Referring to the minority who “still oppose that vision”, he stressed the importance of political leadership and “symbolic initiatives” such as the recent meeting between Martin McGuinness, Gerry Adams and Prince Charles, which held “great significance” in asserting a different vision – for reconciliation.
This kind of leadership from both sides sends “a clear message to those who are hostile to this agenda”.
• 'Uncomfortable Conversations' participants Professor Mary J. Hickman, Declan Kearney, David Porter, Jennie McShannon, Lord Alderdice, Pat Doherty MP and Jayne Fisher
David Porter, the Archbishop of Canterbury”s Canon for Reconciliation, referred to the “essential architecture” of the work of the Consultative Group on the Past, of which he had been part and which had informed the proposals of the Stormont House Agreement.
He said the conflict “belongs to us all” and that “any progress on reconciliation will require great courage by us all”. He asserted that an “honest remembering” and “a hard telling” were prerequisites for reconciliation. He raised concern that “cultural and social loss in working-class unionism” was “expressing itself in fear”.
Former Labour Secretary of State Peter Hain said that there were serious problems with attempts to deal with the past and for victims who felt that their pain was “not recognised”. He said:
“Unless we have a comprehensive and inclusive way of dealing with the past, reconciliation may be a long way off.”
He said that difficult compromises were necessary on all sides and that while many were happy to have the results of the Peace Process, they did not want to deal with how this had been achieved.
The former Secretary of State for the North of Ireland also shared concerns of the effects of the Tory Government’s economic policies:
“Imposing austerity is not only the wrong economics, it is also dangerous for the Peace Process.”
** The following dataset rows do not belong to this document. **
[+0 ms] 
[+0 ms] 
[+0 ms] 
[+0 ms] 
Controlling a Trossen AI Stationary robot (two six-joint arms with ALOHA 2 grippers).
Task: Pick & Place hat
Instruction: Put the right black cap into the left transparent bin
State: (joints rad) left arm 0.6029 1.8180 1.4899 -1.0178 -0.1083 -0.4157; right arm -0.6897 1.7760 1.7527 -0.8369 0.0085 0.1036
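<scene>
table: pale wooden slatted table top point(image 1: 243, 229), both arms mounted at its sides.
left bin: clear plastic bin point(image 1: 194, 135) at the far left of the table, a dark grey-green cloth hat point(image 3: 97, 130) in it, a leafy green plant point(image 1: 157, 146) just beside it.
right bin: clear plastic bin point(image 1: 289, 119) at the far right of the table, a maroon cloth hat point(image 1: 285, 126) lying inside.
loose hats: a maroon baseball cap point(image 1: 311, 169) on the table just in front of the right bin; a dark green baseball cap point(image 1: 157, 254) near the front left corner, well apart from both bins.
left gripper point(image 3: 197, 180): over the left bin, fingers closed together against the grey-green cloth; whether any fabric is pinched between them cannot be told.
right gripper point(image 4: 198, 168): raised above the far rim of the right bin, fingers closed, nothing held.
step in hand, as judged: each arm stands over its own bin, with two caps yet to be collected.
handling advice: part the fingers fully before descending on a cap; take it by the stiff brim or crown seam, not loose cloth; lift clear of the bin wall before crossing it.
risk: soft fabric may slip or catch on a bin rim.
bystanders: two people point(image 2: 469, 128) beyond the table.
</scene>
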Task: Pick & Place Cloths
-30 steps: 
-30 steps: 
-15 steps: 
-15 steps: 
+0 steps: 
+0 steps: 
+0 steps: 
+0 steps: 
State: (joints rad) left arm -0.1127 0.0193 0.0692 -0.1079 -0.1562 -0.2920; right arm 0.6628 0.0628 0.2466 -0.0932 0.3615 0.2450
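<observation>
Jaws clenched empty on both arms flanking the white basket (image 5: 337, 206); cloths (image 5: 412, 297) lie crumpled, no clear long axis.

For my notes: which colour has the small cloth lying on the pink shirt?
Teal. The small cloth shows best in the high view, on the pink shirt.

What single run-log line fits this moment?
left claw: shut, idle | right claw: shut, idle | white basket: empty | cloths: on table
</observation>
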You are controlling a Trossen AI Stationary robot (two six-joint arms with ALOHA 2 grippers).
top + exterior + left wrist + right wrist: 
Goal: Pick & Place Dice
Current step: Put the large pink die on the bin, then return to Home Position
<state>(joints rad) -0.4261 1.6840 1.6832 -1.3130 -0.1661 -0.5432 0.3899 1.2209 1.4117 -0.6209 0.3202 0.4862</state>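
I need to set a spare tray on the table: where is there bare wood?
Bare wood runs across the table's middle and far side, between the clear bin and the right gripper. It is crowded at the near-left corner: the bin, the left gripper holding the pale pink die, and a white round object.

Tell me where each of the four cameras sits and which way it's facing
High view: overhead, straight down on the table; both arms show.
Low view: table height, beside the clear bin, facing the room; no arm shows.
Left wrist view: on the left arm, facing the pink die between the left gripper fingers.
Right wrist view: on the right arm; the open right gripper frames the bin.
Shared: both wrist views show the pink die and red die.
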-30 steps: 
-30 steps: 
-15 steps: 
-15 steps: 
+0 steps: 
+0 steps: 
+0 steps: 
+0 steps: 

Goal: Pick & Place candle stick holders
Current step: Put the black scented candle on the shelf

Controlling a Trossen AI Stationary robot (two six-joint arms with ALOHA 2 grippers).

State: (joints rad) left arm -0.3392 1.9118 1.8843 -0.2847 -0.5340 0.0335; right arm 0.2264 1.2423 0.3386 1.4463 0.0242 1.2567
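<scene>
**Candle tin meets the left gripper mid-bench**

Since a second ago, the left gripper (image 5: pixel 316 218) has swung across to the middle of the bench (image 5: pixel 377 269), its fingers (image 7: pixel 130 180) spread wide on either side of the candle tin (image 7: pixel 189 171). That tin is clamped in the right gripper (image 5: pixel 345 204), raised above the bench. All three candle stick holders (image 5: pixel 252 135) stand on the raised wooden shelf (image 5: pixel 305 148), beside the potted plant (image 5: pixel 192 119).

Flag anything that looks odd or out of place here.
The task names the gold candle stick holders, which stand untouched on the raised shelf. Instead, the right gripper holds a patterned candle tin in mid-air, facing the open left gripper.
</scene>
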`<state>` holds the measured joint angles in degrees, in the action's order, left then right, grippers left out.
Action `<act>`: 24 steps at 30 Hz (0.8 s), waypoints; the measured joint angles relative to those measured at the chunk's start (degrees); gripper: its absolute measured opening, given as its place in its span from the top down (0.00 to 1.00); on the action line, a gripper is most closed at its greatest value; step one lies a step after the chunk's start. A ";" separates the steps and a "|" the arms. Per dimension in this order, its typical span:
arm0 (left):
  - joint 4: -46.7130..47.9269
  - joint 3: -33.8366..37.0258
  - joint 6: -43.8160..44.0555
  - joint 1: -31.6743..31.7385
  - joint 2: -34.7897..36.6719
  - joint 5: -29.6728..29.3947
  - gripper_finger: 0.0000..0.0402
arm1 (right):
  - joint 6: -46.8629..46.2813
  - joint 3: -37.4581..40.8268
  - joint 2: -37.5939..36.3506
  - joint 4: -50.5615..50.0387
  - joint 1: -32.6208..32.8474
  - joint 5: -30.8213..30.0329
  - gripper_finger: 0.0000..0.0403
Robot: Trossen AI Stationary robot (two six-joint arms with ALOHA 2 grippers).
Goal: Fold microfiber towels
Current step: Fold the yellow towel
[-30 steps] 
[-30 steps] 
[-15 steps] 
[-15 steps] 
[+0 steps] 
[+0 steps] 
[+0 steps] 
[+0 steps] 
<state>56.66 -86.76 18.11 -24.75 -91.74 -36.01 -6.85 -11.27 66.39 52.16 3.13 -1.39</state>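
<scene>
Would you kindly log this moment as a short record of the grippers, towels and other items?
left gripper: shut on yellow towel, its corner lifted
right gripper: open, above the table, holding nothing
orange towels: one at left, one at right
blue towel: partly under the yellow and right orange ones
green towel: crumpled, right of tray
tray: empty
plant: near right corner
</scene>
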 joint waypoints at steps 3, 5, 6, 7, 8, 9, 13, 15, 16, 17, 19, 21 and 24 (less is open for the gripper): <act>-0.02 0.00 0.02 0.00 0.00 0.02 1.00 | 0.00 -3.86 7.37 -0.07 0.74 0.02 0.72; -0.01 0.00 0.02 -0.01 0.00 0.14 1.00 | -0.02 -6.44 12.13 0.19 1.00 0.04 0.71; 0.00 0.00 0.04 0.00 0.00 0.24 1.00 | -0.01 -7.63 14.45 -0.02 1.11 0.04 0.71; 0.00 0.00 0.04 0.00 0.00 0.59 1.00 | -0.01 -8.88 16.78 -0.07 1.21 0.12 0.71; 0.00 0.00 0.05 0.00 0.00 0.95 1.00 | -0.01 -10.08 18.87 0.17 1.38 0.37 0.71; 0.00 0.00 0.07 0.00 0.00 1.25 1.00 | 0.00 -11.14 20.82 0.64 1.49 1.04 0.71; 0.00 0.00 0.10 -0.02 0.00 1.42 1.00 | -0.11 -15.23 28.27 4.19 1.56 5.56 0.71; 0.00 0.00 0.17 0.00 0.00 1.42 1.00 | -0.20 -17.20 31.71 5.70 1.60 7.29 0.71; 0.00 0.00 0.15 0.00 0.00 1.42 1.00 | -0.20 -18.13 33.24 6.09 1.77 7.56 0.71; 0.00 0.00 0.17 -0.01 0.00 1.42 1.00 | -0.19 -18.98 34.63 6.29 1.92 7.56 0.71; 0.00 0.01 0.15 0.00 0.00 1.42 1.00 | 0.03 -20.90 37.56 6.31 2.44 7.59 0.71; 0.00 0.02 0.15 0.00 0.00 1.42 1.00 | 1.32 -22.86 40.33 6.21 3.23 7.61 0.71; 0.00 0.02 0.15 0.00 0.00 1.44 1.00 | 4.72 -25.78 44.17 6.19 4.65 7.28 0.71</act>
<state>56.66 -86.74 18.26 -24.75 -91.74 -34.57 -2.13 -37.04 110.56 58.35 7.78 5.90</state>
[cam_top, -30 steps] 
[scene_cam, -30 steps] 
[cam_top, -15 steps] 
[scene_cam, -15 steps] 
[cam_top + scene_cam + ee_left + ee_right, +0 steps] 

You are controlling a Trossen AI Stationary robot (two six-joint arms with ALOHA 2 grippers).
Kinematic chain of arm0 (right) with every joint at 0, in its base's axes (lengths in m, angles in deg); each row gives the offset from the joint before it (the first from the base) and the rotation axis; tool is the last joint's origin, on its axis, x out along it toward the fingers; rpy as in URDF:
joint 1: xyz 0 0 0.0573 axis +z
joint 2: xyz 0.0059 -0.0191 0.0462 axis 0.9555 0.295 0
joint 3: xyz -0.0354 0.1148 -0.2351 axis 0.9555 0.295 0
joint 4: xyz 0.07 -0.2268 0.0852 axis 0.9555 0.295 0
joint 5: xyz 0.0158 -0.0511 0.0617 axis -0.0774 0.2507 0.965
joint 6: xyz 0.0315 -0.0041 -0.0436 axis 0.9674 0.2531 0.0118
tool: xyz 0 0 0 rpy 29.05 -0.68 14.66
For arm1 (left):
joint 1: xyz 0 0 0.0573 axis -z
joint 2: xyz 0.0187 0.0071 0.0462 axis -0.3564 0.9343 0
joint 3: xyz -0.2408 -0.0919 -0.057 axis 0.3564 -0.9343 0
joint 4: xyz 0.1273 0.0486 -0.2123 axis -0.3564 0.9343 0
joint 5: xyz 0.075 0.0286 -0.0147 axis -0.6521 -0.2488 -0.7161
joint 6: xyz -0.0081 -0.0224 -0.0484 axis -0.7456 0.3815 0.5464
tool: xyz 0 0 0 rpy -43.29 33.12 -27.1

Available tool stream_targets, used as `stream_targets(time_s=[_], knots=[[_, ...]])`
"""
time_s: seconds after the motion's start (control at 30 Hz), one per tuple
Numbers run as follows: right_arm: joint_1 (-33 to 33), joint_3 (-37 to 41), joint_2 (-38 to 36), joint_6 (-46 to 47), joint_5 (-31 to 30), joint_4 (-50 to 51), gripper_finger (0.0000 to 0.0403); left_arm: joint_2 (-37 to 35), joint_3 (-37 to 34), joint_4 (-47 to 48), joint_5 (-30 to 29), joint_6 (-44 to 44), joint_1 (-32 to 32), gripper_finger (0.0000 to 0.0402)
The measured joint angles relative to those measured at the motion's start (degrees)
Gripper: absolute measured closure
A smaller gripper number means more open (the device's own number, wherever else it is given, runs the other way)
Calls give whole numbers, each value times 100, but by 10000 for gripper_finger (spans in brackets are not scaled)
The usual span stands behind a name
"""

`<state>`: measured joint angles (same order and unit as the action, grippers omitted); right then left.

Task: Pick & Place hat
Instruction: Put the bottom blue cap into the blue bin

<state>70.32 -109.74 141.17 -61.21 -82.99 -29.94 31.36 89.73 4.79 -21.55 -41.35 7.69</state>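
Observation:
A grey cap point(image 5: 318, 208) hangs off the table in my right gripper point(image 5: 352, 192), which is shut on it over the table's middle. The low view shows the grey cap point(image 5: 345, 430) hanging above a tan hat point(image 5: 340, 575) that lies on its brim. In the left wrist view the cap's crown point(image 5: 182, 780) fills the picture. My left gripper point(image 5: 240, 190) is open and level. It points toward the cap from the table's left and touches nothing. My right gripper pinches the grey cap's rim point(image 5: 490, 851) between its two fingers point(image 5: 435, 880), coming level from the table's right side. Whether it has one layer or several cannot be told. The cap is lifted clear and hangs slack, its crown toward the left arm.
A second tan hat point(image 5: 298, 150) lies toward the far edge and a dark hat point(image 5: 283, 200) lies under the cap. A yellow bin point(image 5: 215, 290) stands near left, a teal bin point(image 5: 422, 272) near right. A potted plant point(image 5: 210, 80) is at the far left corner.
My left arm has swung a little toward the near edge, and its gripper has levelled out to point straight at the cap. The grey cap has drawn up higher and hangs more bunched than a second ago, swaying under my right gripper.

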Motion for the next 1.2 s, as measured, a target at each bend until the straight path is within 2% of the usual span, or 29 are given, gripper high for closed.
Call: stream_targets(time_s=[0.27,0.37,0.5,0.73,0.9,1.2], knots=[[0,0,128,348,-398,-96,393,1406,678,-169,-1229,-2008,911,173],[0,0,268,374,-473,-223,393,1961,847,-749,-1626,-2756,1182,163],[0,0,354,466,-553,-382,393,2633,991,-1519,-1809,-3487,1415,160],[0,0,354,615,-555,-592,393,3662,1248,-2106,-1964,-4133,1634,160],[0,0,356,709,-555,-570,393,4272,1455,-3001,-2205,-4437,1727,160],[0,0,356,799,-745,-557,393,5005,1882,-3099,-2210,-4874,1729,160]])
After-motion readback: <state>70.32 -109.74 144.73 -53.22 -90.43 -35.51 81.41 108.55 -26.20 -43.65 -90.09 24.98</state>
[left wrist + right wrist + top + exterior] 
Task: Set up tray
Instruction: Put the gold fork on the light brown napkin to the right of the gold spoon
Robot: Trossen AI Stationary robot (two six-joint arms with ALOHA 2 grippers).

Irish in Britain Chief Executive Jennie McShannon spoke of how the Peace Process had transformed the position of Irish people in England, Scotland and Wales. She said the Peace Process had “changed the relationship with Britain and provides a chance to change our perspectives”.
Lord John Alderdice praised Sinn Féin and Declan Kearney for taking the initiative. He said that during the Peace Process “all of us modified our views during that experience”. Reconciliation meant dealing with “historic disturbed relationships” and, he said, whilst the law may have changed in many respects “mindsets” remained. He said it required “fundamental changes of attitudes to have a shared community”.
He said that while the current argument over welfare is “legitimate”, the political institutions “cannot be hostage to this”.
A broad and stimulating discussion from the floor raised a myriad of issues, including the impact of the failure to deal with discrimination, the effects on young people emerging from a post-conflict society, the role of schools and education, how economic policy affects the peace, dealing with mental heath and the inter-generational problems arising from conflicts, the situation for current prisoners, and the need for political parties to show leadership.
Responding to the wider debate around economic policy, Declan Kearney asserted:
“We need economic and social scaffolding to build a process of reconciliation.”
He concluded by underlining his call for a ‘Coalition for Reconciliation’.
The process of ‘Uncomfortable Conversations’ is set to continue.